This month, Telefonica SA was able to raise the price of landline phone service in Argentina for the first time since 2000 — by a whopping 192 percent.
The increase in the line-rental fee to about 38 pesos ($2.70) a month from 13 pesos in the carrier’s second-largest Latin American market comes after 16 years of government-frozen tariffs. The country’s new leadership is scaling back policies of previous regimes, hoping to spur investment in infrastructure such as telecommunications networks.
Pricing leeway offers Telefonica the chance to increase revenue and profit, and to step up network investments in a country of more than 40 million people starved for video and data services. While Argentina accounts for more than 6 percent of Madrid-based Telefonica’s sales, its profit contribution has been far less. The company’s at a turning point after several problematic years, said Andre Bolumburu, an analyst at Banco Sabadell in Madrid.
“These are countries that are affected by cyclical situation and when they improve, as Argentina may now, they can be a source of some good news,” said Bolumburu, who recommends buying the shares.
The fixed-price policies of the past prompted Telefonica and main rival Telecom Argentina SA to limit investment in phone lines and come up with innovative ways to keep up with booming demand.
One of the solutions was “mobile at home,” which gave customers seeking fixed lines a mobile phone instead — though it looked like a house phone and couldn’t be moved. The product allowed carriers to use their cellular spectrum, which has more loosely regulated prices, rather than invest in copper networks.
Though Argentina is second to Brazil in sales among Telefonica’s Latin American markets, it is one of the least profitable. Operating income before depreciation and amortization dropped to 1 billion euros ($1.1 billion) in Argentina in 2015 from 1.7 billion euros in 2000 and the Oibda margin is the second-lowest among the carrier’s 10 markets in the region.
While users have complained about the quality of Telefonica’s phone and internet service, it’s part of a bigger problem in Argentina, where frozen tariffs and low investment have also plagued utilities. The administration of Mauricio Macri, who took over as president in December, has cut subsidies and freed prices, reversing policies that date back to the 2001-2002 financial crisis and the 12-year administrations of spouses Nestor Kirchner and Cristina Fernandez that followed. Fuel prices at the pump have risen 35 percent year this year, while electricity in some parts of the country has quadrupled in cost.

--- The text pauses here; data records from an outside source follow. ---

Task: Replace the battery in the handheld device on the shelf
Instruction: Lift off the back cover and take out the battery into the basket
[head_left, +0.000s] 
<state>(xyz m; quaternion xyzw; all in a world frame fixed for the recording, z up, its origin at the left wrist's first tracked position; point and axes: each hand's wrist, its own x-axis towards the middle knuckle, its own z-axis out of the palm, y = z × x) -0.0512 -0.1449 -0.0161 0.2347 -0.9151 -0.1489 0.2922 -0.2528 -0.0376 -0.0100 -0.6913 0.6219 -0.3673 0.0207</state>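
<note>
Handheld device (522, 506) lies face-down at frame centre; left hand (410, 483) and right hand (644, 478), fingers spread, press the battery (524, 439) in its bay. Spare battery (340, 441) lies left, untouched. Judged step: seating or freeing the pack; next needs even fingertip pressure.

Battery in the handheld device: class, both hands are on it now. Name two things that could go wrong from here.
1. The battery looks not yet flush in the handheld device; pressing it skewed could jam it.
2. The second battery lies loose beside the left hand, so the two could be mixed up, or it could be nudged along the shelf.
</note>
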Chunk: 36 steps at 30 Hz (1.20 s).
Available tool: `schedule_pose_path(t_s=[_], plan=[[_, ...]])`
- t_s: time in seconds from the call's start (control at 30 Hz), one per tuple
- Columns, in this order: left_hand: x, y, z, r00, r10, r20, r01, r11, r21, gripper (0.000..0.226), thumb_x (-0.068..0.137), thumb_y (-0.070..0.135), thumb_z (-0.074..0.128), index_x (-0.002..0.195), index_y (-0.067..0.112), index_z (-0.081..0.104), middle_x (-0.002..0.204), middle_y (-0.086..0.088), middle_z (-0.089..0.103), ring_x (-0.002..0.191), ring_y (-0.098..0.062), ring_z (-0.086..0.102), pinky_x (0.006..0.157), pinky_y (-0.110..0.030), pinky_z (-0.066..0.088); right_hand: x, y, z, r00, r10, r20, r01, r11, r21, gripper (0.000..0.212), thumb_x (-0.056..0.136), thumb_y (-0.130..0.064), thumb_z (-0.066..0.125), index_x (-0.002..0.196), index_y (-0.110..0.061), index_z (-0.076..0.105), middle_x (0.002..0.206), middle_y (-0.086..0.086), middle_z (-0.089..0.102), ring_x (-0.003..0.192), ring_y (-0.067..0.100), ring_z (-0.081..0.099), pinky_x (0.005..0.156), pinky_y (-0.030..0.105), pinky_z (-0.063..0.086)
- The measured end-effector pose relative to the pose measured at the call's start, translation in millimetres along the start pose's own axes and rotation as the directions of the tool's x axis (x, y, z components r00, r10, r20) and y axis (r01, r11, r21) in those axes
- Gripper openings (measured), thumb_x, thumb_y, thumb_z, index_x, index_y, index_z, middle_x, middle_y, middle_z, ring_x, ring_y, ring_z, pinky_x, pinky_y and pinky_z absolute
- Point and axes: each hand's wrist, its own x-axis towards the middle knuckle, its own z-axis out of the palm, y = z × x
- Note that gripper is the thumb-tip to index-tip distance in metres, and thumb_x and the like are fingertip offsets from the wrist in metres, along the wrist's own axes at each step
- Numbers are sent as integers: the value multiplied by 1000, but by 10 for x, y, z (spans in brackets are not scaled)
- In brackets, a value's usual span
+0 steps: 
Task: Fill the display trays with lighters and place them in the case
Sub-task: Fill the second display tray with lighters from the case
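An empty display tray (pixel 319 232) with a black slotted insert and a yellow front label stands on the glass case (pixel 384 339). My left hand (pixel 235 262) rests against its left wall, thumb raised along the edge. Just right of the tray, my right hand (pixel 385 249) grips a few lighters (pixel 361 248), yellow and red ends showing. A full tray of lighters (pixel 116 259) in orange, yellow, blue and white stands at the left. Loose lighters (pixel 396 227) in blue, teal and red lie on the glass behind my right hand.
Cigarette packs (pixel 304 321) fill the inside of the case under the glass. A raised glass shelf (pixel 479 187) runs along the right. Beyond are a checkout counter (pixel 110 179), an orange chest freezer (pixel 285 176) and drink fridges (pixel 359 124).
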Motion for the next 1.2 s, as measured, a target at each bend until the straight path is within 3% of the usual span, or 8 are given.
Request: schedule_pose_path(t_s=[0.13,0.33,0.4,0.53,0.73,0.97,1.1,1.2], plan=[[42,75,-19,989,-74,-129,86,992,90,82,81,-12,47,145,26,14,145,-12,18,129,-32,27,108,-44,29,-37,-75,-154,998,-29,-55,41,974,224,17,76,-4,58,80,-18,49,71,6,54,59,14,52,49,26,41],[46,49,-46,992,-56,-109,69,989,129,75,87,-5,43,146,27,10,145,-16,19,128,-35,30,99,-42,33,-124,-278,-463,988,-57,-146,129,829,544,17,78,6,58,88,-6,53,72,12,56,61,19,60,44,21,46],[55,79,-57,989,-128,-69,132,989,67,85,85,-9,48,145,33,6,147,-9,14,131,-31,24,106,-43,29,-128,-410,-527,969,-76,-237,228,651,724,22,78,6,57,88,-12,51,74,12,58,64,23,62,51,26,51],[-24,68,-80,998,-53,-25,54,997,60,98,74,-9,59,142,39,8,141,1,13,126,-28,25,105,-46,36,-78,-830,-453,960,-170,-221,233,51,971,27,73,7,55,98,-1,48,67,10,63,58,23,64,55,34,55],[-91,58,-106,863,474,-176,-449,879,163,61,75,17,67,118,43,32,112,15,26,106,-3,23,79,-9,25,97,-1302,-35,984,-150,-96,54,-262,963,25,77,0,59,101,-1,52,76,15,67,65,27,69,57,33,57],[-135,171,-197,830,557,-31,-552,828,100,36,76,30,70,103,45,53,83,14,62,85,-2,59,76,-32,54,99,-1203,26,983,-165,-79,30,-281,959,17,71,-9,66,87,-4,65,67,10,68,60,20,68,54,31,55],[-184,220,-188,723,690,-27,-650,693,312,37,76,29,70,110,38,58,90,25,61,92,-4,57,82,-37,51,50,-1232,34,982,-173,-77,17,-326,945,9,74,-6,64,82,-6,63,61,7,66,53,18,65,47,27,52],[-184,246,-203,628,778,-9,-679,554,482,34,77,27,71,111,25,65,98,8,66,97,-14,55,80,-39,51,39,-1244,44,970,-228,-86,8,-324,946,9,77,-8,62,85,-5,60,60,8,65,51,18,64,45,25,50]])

In March, the government authorized the landline price increases, and both Telefonica and Telecom Argentina raised tariffs by the same amount this month. Lawmakers summoned both carriers, as well as the local unit of America Movil SAB, to a congressional hearing last week.
Even after the increase, prices in Argentina remain low compared with many other markets. Telefonica also faces mounting competition in the country, with Mexican investor David Martinez acquiring Telecom Argentina earlier this year, and the country’s largest media conglomerate, Grupo Clarin SA, buying Nextel’s local assets in 2015.
The government this month also announced new rules aimed at helping to create so-called virtual operators, which rent capacity from network owners and typically compete with lower prices.
“The increases could be a double-edged sword,” Martin Becerra, a professor at the Argentine universities of Buenos Aires and Quilmes. They “could potentially help foster the development of competitors.”